= Beginning of Section =

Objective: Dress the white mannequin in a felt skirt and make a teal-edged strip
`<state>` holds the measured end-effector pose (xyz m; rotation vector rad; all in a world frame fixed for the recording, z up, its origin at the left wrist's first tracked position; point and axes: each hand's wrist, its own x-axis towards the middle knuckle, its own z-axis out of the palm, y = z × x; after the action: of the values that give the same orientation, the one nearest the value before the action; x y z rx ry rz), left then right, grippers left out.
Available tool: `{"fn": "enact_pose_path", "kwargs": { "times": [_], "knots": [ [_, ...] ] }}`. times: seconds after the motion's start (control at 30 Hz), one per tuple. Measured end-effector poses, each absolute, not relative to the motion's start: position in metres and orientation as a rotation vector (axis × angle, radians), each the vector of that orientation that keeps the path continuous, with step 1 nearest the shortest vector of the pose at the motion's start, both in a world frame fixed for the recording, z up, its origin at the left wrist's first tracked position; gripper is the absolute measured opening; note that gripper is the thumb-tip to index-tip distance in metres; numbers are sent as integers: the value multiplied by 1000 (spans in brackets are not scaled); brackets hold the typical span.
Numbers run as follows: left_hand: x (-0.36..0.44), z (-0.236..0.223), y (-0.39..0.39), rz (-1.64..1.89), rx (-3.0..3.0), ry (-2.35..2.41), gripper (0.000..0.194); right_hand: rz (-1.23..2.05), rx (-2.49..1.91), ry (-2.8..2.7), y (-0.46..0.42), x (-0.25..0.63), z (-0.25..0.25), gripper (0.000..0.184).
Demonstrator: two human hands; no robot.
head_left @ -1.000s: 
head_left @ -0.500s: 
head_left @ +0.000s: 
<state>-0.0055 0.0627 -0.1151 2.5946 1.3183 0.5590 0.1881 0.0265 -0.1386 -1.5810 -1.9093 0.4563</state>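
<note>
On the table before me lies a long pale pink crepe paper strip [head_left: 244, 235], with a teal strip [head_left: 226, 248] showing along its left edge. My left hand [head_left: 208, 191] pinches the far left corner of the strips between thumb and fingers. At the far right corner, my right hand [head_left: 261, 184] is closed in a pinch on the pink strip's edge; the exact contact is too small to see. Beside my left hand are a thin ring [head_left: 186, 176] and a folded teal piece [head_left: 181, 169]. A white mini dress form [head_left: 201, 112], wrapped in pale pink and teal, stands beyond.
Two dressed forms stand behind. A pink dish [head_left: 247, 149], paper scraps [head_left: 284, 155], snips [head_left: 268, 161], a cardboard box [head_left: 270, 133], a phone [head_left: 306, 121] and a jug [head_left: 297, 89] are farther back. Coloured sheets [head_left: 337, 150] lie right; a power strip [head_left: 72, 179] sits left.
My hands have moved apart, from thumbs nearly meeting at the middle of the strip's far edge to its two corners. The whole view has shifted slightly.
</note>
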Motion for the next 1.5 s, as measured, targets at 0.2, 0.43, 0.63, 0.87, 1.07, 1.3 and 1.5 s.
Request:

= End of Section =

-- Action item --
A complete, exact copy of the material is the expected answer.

-- Exercise result --
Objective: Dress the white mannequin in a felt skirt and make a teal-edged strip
`<state>` holds the measured end-effector pose (xyz m; rotation vector rad; all in a world frame fixed for the recording, z up, its origin at the left wrist's first tracked position; point and axes: each hand's wrist, its own x-axis towards the middle knuckle, its own z-axis out of the palm, y = z × x; after the action: of the values that give the same orientation, the one nearest the value before the action; x y z rx ry rz), left then right, grippers left out.
Available tool: `{"fn": "enact_pose_path", "kwargs": { "times": [_], "knots": [ [_, ...] ] }}`. times: seconds after the motion's start (control at 30 Hz), one per tuple. Measured end-effector poses, each absolute, not relative to the motion's start: position in metres and orientation as a rotation vector (axis × angle, radians), each the vector of that orientation that keeps the path continuous, with step 1 nearest the shortest vector of the pose at the motion's start, both in a world frame fixed for the recording, z up, its origin at the left wrist's first tracked position; gripper is the absolute measured opening; note that gripper is the thumb-tip to index-tip distance in metres; numbers are sent as integers: the value multiplied by 1000 (spans in brackets are not scaled); brackets hold the typical span.
Numbers run as follows: left_hand: x (-0.36..0.44), z (-0.236..0.223), y (-0.39..0.39), rz (-1.64..1.89), rx (-3.0..3.0), ry (-2.35..2.41), gripper (0.000..0.194); right_hand: rz (-1.23..2.05), rx (-2.49..1.91), ry (-2.8..2.7), y (-0.46..0.42), x (-0.25..0.63), z (-0.25..0.25), gripper (0.000..0.184).
Demonstrator: two human hands; no robot.
head_left @ -1.000s: 
head_left @ -0.500s: 
head_left @ +0.000s: 
<state>-0.0055 0.0627 -0.1151 2.5946 1.3183 0.5590 0.1881 0.0265 -0.1386 -1.5810 -1.9093 0.4563</state>
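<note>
On the table before me lies a long pale pink crepe paper strip [head_left: 244, 235], with a teal strip [head_left: 226, 248] showing along its left edge. My left hand [head_left: 208, 191] pinches the far left corner of the strips between thumb and fingers. At the far right corner, my right hand [head_left: 261, 184] is closed in a pinch on the pink strip's edge; the exact contact is too small to see. Beside my left hand are a thin ring [head_left: 186, 176] and a folded teal piece [head_left: 181, 169]. A white mini dress form [head_left: 201, 112], wrapped in pale pink and teal, stands beyond.
Two dressed forms stand behind. A pink dish [head_left: 247, 149], paper scraps [head_left: 284, 155], snips [head_left: 268, 161], a cardboard box [head_left: 270, 133], a phone [head_left: 306, 121] and a jug [head_left: 297, 89] are farther back. Coloured sheets [head_left: 337, 150] lie right; a power strip [head_left: 72, 179] sits left.
My hands have moved apart, from thumbs nearly meeting at the middle of the strip's far edge to its two corners. The whole view has shifted slightly.
</note>
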Motion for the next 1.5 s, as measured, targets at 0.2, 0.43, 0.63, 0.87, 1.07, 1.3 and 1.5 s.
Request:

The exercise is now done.